Work instruction
Give back all the records exactly, keeping every line whole.

Exercise data
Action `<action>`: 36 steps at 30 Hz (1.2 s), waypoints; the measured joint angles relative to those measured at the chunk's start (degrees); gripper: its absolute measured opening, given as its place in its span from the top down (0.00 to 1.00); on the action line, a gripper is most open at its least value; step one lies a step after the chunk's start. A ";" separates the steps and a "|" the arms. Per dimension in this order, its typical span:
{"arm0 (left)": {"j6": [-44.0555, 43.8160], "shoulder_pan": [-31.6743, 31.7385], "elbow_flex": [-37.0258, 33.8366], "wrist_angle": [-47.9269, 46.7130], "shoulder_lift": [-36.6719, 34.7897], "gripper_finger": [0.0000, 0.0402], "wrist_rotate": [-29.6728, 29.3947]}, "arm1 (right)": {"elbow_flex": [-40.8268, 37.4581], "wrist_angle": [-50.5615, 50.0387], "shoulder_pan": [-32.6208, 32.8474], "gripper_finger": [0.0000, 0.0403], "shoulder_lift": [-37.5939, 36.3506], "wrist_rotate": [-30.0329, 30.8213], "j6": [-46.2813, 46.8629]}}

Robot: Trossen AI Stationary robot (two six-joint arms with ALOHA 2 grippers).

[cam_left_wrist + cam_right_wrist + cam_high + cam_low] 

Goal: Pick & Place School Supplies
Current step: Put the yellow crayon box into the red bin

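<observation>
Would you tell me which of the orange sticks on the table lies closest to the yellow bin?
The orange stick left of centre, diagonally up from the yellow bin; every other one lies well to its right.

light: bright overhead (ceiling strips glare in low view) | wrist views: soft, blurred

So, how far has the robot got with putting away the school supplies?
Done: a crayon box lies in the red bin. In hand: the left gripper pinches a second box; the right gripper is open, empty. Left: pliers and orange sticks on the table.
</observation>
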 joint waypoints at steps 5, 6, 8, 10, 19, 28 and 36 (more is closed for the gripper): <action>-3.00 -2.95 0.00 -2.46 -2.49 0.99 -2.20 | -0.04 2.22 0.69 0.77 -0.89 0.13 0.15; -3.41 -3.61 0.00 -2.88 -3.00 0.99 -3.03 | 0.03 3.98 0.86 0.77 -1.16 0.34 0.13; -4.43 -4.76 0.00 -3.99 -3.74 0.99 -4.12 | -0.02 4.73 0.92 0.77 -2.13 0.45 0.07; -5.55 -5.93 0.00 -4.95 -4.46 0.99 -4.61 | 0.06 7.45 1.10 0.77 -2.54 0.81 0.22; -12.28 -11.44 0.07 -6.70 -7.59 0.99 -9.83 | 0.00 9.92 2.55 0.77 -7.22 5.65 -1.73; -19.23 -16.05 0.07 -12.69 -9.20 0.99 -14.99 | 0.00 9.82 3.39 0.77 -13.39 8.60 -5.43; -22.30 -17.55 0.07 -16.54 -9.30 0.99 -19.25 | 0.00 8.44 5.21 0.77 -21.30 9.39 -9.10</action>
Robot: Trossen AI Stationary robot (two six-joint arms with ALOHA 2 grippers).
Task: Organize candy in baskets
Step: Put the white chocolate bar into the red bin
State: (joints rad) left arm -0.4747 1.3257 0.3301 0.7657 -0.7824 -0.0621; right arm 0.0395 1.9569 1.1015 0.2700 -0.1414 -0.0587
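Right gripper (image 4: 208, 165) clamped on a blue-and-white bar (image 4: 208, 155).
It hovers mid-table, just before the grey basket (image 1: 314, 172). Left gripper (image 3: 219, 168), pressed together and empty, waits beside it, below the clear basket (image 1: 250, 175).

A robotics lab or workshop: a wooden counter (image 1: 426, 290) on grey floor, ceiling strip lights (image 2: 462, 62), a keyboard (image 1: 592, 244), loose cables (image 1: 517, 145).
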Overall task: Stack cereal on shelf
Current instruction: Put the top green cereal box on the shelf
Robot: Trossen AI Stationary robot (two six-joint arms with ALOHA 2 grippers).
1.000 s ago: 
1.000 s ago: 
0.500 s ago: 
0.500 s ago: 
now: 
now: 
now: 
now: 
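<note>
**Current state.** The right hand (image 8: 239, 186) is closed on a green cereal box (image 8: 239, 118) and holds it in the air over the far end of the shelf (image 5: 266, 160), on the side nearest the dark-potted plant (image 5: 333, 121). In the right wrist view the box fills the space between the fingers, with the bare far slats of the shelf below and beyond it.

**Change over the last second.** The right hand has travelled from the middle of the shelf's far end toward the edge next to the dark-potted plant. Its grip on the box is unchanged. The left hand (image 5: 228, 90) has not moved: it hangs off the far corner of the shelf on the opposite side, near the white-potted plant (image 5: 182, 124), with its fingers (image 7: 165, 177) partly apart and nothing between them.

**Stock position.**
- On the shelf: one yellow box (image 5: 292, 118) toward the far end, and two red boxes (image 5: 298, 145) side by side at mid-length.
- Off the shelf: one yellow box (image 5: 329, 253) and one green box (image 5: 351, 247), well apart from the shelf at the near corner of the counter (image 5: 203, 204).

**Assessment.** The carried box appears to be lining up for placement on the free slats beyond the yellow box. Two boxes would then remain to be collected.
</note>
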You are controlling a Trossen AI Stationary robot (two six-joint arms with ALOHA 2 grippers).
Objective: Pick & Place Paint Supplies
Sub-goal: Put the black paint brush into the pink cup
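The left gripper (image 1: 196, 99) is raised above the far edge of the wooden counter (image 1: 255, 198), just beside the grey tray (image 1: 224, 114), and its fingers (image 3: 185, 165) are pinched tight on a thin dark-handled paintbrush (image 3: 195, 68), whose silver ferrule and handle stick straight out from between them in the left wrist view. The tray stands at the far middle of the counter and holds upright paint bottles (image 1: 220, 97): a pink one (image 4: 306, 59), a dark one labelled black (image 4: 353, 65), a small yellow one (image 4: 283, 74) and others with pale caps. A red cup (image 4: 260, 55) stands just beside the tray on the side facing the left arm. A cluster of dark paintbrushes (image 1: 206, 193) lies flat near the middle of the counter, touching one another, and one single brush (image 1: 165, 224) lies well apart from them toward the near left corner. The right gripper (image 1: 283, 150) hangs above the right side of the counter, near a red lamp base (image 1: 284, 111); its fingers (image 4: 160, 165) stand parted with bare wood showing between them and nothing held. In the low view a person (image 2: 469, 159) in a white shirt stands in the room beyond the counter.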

Final answer
Action `<action>`: 36 steps at 30 Hz (1.2 s), waypoints; the measured joint angles relative to those measured at the chunk's start (degrees); gripper: its absolute measured opening, given as its place in its span from the top down (0.00 to 1.00); on the action line, a gripper is most open at its least value; step one lies a step after the chunk's start. A ";" separates the steps and a "|" the arms. Per dimension in this order, its typical span:
{"arm0 (left)": {"j6": [-44.0555, 43.8160], "shoulder_pan": [-31.6743, 31.7385], "elbow_flex": [-37.0258, 33.8366], "wrist_angle": [-47.9269, 46.7130], "shoulder_lift": [-36.6719, 34.7897], "gripper_finger": [0.0000, 0.0402], "wrist_rotate": [-29.6728, 29.3947]}, "arm1 (right)": {"elbow_flex": [-40.8268, 37.4581], "wrist_angle": [-50.5615, 50.0387], "shoulder_pan": [-32.6208, 32.8474], "gripper_finger": [0.0000, 0.0403], "shoulder_lift": [-37.5939, 36.3506], "wrist_rotate": [-30.0329, 30.8213], "j6": [-46.2813, 46.8629]}}

Robot: Trossen AI Stationary robot (two six-joint arms with ALOHA 2 grippers).

[cam_left_wrist + cam_right_wrist + cam_high + cam_low] 

Goal: Pick & Place School Supplies
Current step: Put the yellow crayon box into the red bin

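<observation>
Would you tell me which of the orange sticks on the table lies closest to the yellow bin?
The orange stick left of centre, diagonally up from the yellow bin; every other one lies well to its right.

light: bright overhead (ceiling strips glare in low view) | wrist views: soft, blurred

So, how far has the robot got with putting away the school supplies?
Done: a crayon box lies in the red bin. In hand: the left gripper pinches a second box; the right gripper is open, empty. Left: pliers and orange sticks on the table.
</observation>
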 joint waypoints at steps 5, 6, 8, 10, 19, 28 and 36 (more is closed for the gripper): <action>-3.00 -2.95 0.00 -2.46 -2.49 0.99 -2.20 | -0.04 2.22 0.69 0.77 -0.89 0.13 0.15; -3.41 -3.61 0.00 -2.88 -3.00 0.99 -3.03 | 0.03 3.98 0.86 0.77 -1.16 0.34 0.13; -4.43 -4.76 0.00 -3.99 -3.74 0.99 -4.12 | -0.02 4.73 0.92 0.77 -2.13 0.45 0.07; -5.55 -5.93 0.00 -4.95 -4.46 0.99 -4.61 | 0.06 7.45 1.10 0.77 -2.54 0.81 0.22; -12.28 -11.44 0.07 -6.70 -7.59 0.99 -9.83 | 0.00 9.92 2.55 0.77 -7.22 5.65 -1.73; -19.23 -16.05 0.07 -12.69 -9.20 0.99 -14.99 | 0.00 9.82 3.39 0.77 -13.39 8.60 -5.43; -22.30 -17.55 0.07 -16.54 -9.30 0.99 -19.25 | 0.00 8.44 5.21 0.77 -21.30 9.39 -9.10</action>
Robot: Trossen AI Stationary robot (two six-joint arms with ALOHA 2 grippers).
Task: Organize candy in baskets
Step: Put the white chocolate bar into the red bin
State: (joints rad) left arm -0.4747 1.3257 0.3301 0.7657 -0.7824 -0.0621; right arm 0.0395 1.9569 1.1015 0.2700 -0.1414 -0.0587
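Right gripper (image 4: 208, 165) clamped on a blue-and-white bar (image 4: 208, 155).
It hovers mid-table, just before the grey basket (image 1: 314, 172). Left gripper (image 3: 219, 168), pressed together and empty, waits beside it, below the clear basket (image 1: 250, 175).

A robotics lab or workshop: a wooden counter (image 1: 426, 290) on grey floor, ceiling strip lights (image 2: 462, 62), a keyboard (image 1: 592, 244), loose cables (image 1: 517, 145).
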Overall task: Stack cereal on shelf
Current instruction: Put the top green cereal box on the shelf
Robot: Trossen AI Stationary robot (two six-joint arms with ALOHA 2 grippers).
1.000 s ago: 
1.000 s ago: 
0.500 s ago: 
0.500 s ago: 
now: 
now: 
now: 
now: 
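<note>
**Current state.** The right hand (image 8: 239, 186) is closed on a green cereal box (image 8: 239, 118) and holds it in the air over the far end of the shelf (image 5: 266, 160), on the side nearest the dark-potted plant (image 5: 333, 121). In the right wrist view the box fills the space between the fingers, with the bare far slats of the shelf below and beyond it.

**Change over the last second.** The right hand has travelled from the middle of the shelf's far end toward the edge next to the dark-potted plant. Its grip on the box is unchanged. The left hand (image 5: 228, 90) has not moved: it hangs off the far corner of the shelf on the opposite side, near the white-potted plant (image 5: 182, 124), with its fingers (image 7: 165, 177) partly apart and nothing between them.

**Stock position.**
- On the shelf: one yellow box (image 5: 292, 118) toward the far end, and two red boxes (image 5: 298, 145) side by side at mid-length.
- Off the shelf: one yellow box (image 5: 329, 253) and one green box (image 5: 351, 247), well apart from the shelf at the near corner of the counter (image 5: 203, 204).

**Assessment.** The carried box appears to be lining up for placement on the free slats beyond the yellow box. Two boxes would then remain to be collected.
</note>
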You are controlling a Trossen AI Stationary robot (two six-joint arms with ALOHA 2 grippers).
Objective: Pick & Place Paint Supplies
Sub-goal: Put the black paint brush into the pink cup
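The left gripper (image 1: 196, 99) is raised above the far edge of the wooden counter (image 1: 255, 198), just beside the grey tray (image 1: 224, 114), and its fingers (image 3: 185, 165) are pinched tight on a thin dark-handled paintbrush (image 3: 195, 68), whose silver ferrule and handle stick straight out from between them in the left wrist view. The tray stands at the far middle of the counter and holds upright paint bottles (image 1: 220, 97): a pink one (image 4: 306, 59), a dark one labelled black (image 4: 353, 65), a small yellow one (image 4: 283, 74) and others with pale caps. A red cup (image 4: 260, 55) stands just beside the tray on the side facing the left arm. A cluster of dark paintbrushes (image 1: 206, 193) lies flat near the middle of the counter, touching one another, and one single brush (image 1: 165, 224) lies well apart from them toward the near left corner. The right gripper (image 1: 283, 150) hangs above the right side of the counter, near a red lamp base (image 1: 284, 111); its fingers (image 4: 160, 165) stand parted with bare wood showing between them and nothing held. In the low view a person (image 2: 469, 159) in a white shirt stands in the room beyond the counter.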

The requested output has been fully supplied.